An understandable misunderstanding
The interactor executes a usecase dependent on the message.
You actually got the words right, but I'm seeing from your graphic that this can be interpreted in 2 different ways. You interpreted it as
"The interactor chooses a usecase dependent on the message."
But it's rather
"The interactor executes a use case with the data from the message."
In your defense, the terminology can be confusing and sometimes different names are used to describe the same things.
An interactor represents a use case, not a list of use cases
In a way, an "Interactor" is a "use case". This is way easier to explain with an example though.
Imagine a web shop.
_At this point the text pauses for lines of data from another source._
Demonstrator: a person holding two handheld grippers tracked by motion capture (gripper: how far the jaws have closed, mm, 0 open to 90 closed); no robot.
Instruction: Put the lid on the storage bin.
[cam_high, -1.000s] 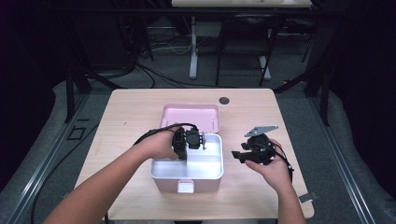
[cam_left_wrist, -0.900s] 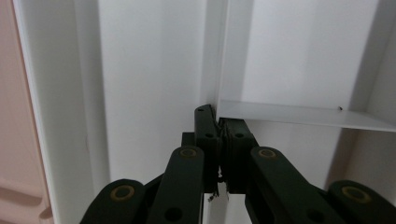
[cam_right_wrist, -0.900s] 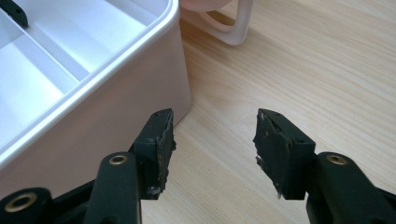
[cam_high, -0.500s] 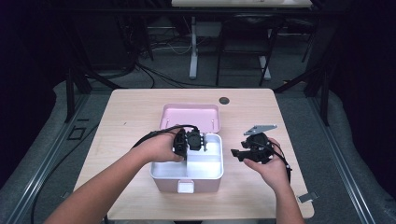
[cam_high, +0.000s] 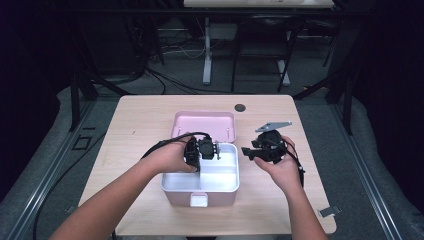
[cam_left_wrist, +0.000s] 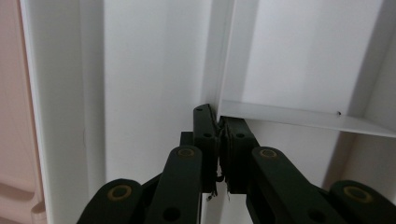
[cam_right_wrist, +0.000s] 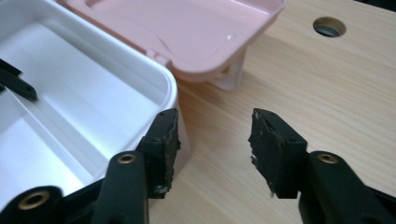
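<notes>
Narrowing but empty, the right gripper (cam_high: 248, 151) is withdrawn toward 3 o'clock of the box (cam_high: 227, 186); the left gripper (cam_left_wrist: 218, 140) is kept pinched on the divider (cam_left_wrist: 299, 117), suggesting tray removal.

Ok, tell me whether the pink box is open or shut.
Open: the lid lies folded back behind the white tray, whose compartments show bare.

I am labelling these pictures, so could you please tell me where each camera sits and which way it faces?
High view: above the person's side, facing forward and down on the table; both forearms, left tool, right tool.
Left gripper view: on the left tool, facing the box's white divider, jaws pinching it.
Right gripper view: on the right tool, jaws apart beside the box.
All share the box.
</notes>
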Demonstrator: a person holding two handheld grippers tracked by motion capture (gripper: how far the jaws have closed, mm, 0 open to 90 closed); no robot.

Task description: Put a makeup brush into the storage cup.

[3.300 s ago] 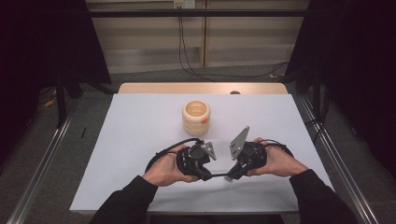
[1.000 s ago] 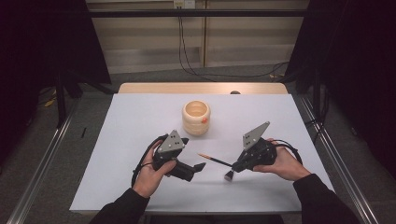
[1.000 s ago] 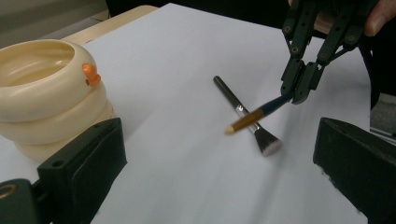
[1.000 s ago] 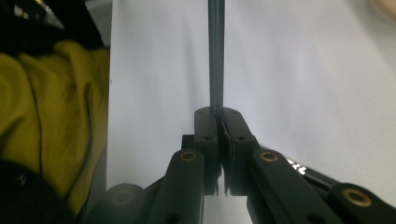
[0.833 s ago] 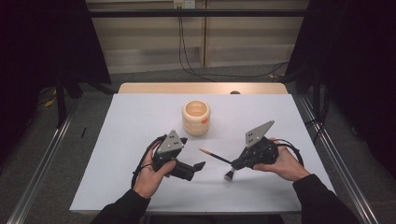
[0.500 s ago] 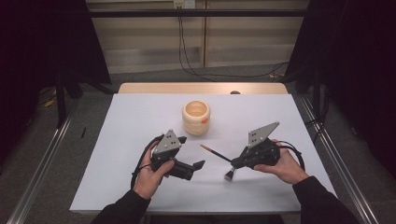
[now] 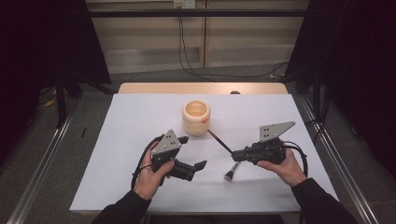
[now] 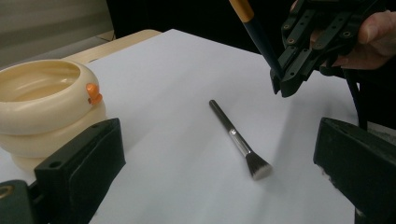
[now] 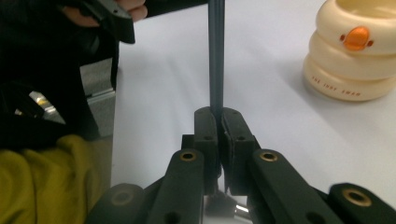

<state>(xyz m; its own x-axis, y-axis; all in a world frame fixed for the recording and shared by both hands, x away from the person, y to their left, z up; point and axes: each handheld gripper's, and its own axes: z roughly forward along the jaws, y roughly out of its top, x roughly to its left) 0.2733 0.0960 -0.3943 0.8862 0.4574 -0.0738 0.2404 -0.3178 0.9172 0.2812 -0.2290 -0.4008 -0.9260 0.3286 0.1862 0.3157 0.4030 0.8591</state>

In a business sense, you have the use case "add a product to the basket." The "recipe" for what happens in that use case is written down in a AddProductToBasketInteractor
.
Now your user enters a number and presses a button in the outer "frameworks and drivers" layer. That layer passes the raw information on to your controller.
The controller puts the product ID and the number for the amount into a AddProductToBasketRequest
- that's your "message". Then it calls AddProductToBasketInteractor.Execute(AddProductToBasketRequest)
.
Dependent on the message
Now, "executes a usecase dependent on the message" just means that what the interactor does has to do with the input it gets.
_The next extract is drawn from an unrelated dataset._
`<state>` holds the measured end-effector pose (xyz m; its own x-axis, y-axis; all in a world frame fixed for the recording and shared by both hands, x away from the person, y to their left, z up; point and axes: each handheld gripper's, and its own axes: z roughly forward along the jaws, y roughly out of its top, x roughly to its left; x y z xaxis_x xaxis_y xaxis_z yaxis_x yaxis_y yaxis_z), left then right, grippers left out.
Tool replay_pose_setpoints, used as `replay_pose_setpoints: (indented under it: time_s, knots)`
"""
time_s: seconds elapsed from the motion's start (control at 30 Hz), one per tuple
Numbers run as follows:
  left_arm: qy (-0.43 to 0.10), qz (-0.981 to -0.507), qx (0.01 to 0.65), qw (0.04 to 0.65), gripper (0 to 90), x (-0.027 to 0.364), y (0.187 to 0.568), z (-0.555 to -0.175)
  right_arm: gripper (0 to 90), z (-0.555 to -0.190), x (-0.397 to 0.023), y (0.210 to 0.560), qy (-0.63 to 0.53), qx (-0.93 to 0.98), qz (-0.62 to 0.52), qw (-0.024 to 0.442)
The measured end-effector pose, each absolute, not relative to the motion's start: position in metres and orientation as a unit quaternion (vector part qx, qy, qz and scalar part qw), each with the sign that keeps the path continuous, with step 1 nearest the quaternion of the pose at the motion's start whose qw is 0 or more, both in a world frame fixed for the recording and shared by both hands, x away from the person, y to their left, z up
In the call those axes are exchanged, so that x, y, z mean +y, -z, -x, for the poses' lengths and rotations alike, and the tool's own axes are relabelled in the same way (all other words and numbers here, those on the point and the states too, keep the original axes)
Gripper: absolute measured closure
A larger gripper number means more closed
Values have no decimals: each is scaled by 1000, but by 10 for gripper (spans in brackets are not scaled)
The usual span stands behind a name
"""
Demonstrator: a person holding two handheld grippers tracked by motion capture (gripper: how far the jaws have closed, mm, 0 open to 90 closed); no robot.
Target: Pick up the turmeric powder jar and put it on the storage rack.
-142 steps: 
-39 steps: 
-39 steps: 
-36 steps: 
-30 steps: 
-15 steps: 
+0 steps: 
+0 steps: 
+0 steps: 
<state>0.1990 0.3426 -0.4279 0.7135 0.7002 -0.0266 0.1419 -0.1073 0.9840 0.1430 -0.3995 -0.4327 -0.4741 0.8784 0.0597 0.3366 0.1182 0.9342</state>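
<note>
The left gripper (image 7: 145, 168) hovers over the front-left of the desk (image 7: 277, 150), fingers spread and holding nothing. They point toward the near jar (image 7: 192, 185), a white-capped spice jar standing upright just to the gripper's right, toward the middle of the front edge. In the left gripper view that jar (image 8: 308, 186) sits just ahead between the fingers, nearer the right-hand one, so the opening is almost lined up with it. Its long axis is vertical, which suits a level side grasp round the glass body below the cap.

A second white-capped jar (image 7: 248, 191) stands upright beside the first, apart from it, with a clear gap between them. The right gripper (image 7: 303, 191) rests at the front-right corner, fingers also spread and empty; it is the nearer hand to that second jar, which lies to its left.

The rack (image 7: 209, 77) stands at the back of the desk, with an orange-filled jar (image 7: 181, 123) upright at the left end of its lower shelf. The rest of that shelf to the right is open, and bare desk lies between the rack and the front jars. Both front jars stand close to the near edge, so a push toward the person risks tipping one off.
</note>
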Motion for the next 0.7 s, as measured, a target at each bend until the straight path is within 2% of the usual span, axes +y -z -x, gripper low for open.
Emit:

For example, how many products to add is dependent on the data in the message.
Maybe if the customer adds 10, they get 5% off.
Maybe the product ID does not exist, so it never actually changes the basket and returns an AddProductToBasketResult
with an error flag.
No list of interactors
Your interactors "stand alone", they don't have to be put into a list of use cases.
An interactor coordinates "workers" in the "interface adapters" layer, so that a use case (the business term) happens.